“原因呢?”

        无论是普通人,还是极道江湖,从来不会无缘无故的绑票,如果一个人走在路上,被一个看不顺眼的人,上来就是一巴掌。

        不是世道的崩塌,秩序的破坏,那就是那人是一个疯子。

        徐冬青比较自律,也是一个讲原则的人,可不会因为乔祖望,那个烂酒鬼给做出有损自己身份的事情。

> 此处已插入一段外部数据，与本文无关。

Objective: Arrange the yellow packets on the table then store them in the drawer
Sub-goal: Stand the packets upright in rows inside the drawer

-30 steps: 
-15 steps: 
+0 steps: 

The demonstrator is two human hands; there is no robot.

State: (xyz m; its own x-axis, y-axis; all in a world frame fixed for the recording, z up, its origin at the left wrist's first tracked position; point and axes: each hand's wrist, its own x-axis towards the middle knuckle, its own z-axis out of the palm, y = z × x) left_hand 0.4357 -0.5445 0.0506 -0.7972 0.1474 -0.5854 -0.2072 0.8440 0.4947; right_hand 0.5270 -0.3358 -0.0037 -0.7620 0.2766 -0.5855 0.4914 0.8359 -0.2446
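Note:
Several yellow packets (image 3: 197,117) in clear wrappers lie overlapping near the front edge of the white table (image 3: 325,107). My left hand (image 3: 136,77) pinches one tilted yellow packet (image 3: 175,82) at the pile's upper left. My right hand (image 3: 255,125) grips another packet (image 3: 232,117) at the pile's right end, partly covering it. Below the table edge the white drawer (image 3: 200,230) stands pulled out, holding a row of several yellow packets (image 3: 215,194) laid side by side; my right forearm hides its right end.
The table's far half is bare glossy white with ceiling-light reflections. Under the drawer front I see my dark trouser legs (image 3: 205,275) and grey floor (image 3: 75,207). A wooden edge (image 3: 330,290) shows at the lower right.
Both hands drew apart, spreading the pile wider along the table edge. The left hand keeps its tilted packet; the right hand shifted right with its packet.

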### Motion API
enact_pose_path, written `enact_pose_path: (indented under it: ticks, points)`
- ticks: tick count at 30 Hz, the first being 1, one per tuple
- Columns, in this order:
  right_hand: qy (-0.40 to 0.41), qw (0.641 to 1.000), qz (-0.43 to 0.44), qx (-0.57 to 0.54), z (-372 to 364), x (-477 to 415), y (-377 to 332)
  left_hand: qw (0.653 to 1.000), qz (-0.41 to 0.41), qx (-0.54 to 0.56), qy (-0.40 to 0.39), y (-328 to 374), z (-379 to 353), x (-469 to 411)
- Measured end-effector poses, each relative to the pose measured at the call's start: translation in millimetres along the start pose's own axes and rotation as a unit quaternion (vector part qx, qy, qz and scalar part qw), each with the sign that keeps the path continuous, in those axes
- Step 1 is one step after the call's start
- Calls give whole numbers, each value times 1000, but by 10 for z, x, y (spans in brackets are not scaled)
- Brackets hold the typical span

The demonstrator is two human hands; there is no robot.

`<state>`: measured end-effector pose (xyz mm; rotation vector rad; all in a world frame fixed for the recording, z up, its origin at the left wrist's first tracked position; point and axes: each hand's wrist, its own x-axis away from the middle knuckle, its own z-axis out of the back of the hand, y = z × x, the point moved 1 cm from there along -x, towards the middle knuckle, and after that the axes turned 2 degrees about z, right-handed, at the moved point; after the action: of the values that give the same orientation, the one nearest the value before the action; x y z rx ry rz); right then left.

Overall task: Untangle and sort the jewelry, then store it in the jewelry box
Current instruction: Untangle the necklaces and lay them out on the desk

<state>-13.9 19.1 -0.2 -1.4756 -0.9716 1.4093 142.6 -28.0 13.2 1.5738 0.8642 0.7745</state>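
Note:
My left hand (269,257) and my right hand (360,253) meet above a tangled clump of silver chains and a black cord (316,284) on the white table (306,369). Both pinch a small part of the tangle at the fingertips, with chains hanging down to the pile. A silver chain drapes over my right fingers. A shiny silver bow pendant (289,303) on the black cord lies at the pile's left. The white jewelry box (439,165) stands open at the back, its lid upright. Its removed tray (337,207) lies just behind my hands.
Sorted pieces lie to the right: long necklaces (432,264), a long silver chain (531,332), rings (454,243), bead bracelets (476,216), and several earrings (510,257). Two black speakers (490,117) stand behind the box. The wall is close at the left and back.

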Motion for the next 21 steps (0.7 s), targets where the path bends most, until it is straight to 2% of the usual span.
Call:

        “他烂赌,欠下了一笔巨额的债,我大哥正在跟他筹集,可是还差很多,讨债的人,都找到家里来了,将屋内的东西都要搬走。”

        惊魂未定的乔三丽。

        从下到大,基本上都是按部就班,学习,做饭,上班,挣钱...,平日里哪怕是一身新衣都舍不得买,过年时节,家家户户高挂红灯笼,放鞭炮,吃猪肉,做大席,可她从来都没有奢望过。

        第一次遇见这样的事情,难免有些手足无措。

        沉吟片刻。

        徐冬青也不能不搭把手,可以让乔三丽,心甘情愿的跟着自己,哪怕是当一个没有名分的情人,她也乐意,从两三次的接触来看。

        她的要求其实非常的不高。